Un autre fruit de l’humilité, et non le moindre, est la magnanimité. À première vue, humilité et magnanimité pourraient sembler s’opposer. Elles sont en réalité profondément corrélatives. Si la personne humble est convaincue de son incapacité à tout bien par elle-même, elle ne l’est pas moins de la toute-puissance de Dieu et de sa grâce. De plus, l’humble ayant pour seul souci que la volonté de Dieu s’accomplisse en tout, il est ouvert à tout ce que la providence divine pourrait lui demander, fut-ce vertigineux à vue humaine, et très soucieux de faire fructifier généreusement les dons reçus. Ainsi, loin de conduire à la pusillanimité, l’humilité ouvre le champ des grandes actions, tout en en rapportant la gloire à Dieu seul.

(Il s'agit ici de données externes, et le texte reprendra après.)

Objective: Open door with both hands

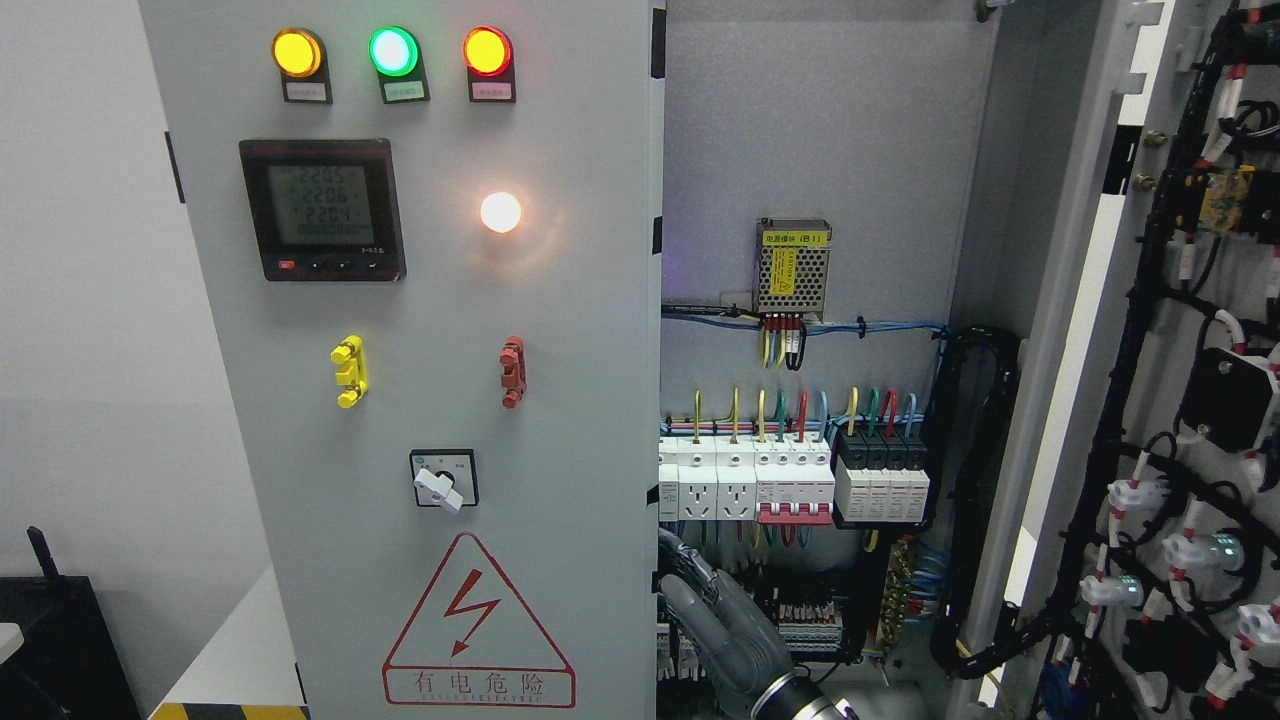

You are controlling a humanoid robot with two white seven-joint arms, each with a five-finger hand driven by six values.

Ce qui nous amène ainsi au plus beau fruit de l’humilité : la glorification de Dieu. Dieu est doublement glorifié par les humbles. D’abord en ce qu’il est toujours reconnu et proclamé par eux comme étant la source du bien qu’ils accomplissent. Ensuite en ce qu’il peut les doter d’une ressemblance à lui toujours plus grande.

N’ayons donc pas peur de suivre Notre Seigneur dans son chemin d’humilité, si exigeant soit-il. À sa suite, la pratique de cette vertu nous conduira infailliblement à la seule grandeur qui vaille : celle que Dieu veut pour nous. Un propos de saint Basile résume tout : « Aime l’humilité et elle te glorifiera » (Hom. 20, 7, PG 31, 540a).

Un moine de Sainte-Marie de La Garde

(1) De la vie et des vertus chrétiennes, ch. 6, Paris, 1875, p 300.